Мне было не трудно доказать им это, указав на пример Малороссии и Польши; первая по своей воле встала под защиту московских царей; вторая истерзана и порабощена с согласия двух великих германских держав той славянской державой, что называет себя защитницей славян; и та, и другая в равной степени доведены сейчас до столь опустившегося, столь ничтожного состояния, которое трудно представимо даже в славянских странах, находящихся под игом немцев или турок. Я привел им, наконец, пример самой Великороссии, где все то, что составляет достоинство, право, жизнь и благополучие наций, с самого начала отдано на грубый и алчный произвол бесстыжей бюрократии и систематически приносится в жертву главной заботе и, образно говоря, религии империи: всесилию царя как внутри, так и вне страны.
Уже тогда, не останавливаясь на бесплодных и всегда напрасных обвинениях против личностей, более или менее представляющих эту державу, я стремился, главным образом, доказать, что зло и преступления, которые проявляются и позорят политическое существование империи, присущи самому принципу государства, и что для освобождения славянских или неславянских народов, стонущих под ярмом царей, нет никакого иного средства, кроме роспуска империи. Я добавлял, что, пока эта империя существует, русские, вынужденные союзники немецкой политики, неизбежно будут не братьями, а врагами славян. Пока она будет стоять, говорил я, вы всегда увидите ее на стороне двух великих германских держав, Австрии и Пруссии, ее неразлучных подруг и сообщниц, всегда плетущих заговоры и всегда действующих заодно против свободы славянских или неславянских народов.
Как следствие, я посоветовал австрийским славянам отринуть как опасных обманщиков или предателей пропагандистов московского панславизма, как и нового австрийского славизма, изобретенного или по крайней мере публично представленного в тот же год чешским историком, доктором Палацким, сторонниками которого были Ригеры, Браунеры, Туны и разные другие политические эквилибристы, о которых мне уже представился случай выразить свое мнение выше. Я им посоветовал принять полностью, исключая все иное, принцип народной, социальной и демократической революции, и, забыв обо всех исторических претензиях, изгнав из своих сердец глупые расовые предубеждения, протянуть братскую руку революционерам Германии и Венгрии, которые, со своей стороны, отбросив все мысли о господстве, искренне признали бы неоспоримое право славян на автономное существование. В конце я завершил свою брошюру заявлением о моем глубоком убеждении, что освобождение славянских, немецких, венгерских, итальянских народов может произойти, а их свободные федерации могут создаться только на руинах российской, австрийской, прусской и турецкой империй.

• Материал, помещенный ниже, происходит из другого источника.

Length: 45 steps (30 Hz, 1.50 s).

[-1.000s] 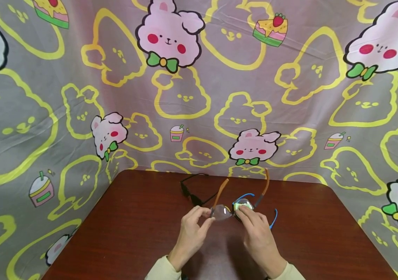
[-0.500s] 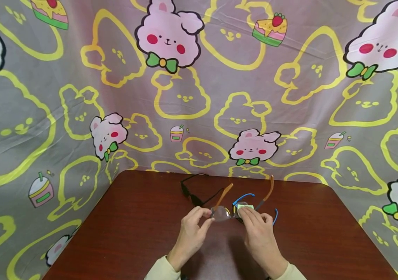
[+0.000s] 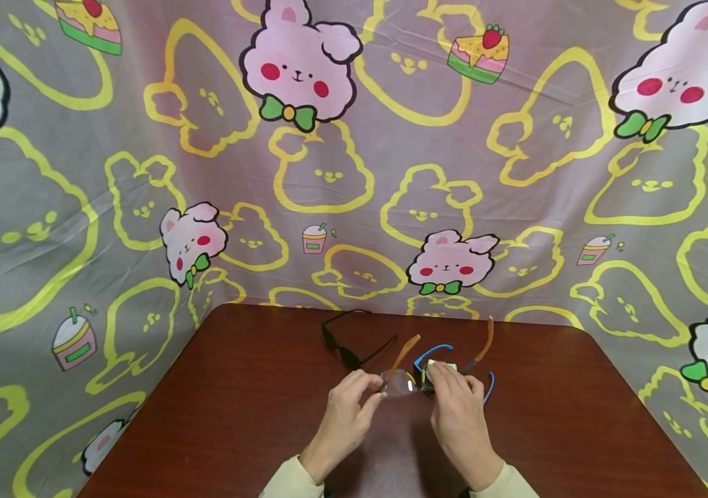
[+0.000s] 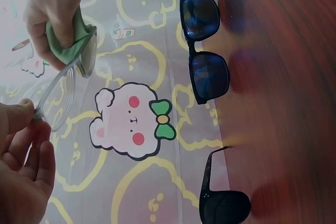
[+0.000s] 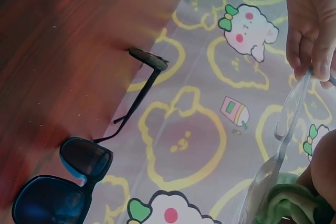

Такой была брошюра, [[Призыв к славянам (Призыв к немцам) г-на Бакунина, 1849 г., Лейпциг.]] ставшая основанием для обвинений, брошенных мне в 1868 году тем самым господином Боркхеймом, которого я, не без причины, назвал исполнителем возвышенных сочинений и распространителем не столько мыслей, сколько личной злопамятности гражданина К. Маркса. В серии статей, опубликованных в берлинском "Zukunft" («Будущее») - тогда главном органе буржуазной демократии на севере Германии, учредителем или главным редактором которого был доктор Якоби из Кенигсберга, - господин Боркхейм, вооружившись всем тем арсеналом глупостей, гадкой злобы и грязи, на которые он, кажется, имеет монополию, атаковал меня с пылкой яростью. Его статьи, полные гнусных и нелепых намеков, были настолько лишены здравого смысла, были столь бессвязными, столь глупыми, что пробежав их дважды, я в них почти ничего не понял. Одно было очевидно: он обвинял меня в панславизме, цитируя при этом без разбора фразы, вырванные из брошюры, полностью направленной против панславизма. Невозможно было поверить своим глазам. Но такова добросовестность этих личностей, лишенных рассудка и нравственного сознания. Клевета, глупая и циничная ложь составляет их силу... Опустим это.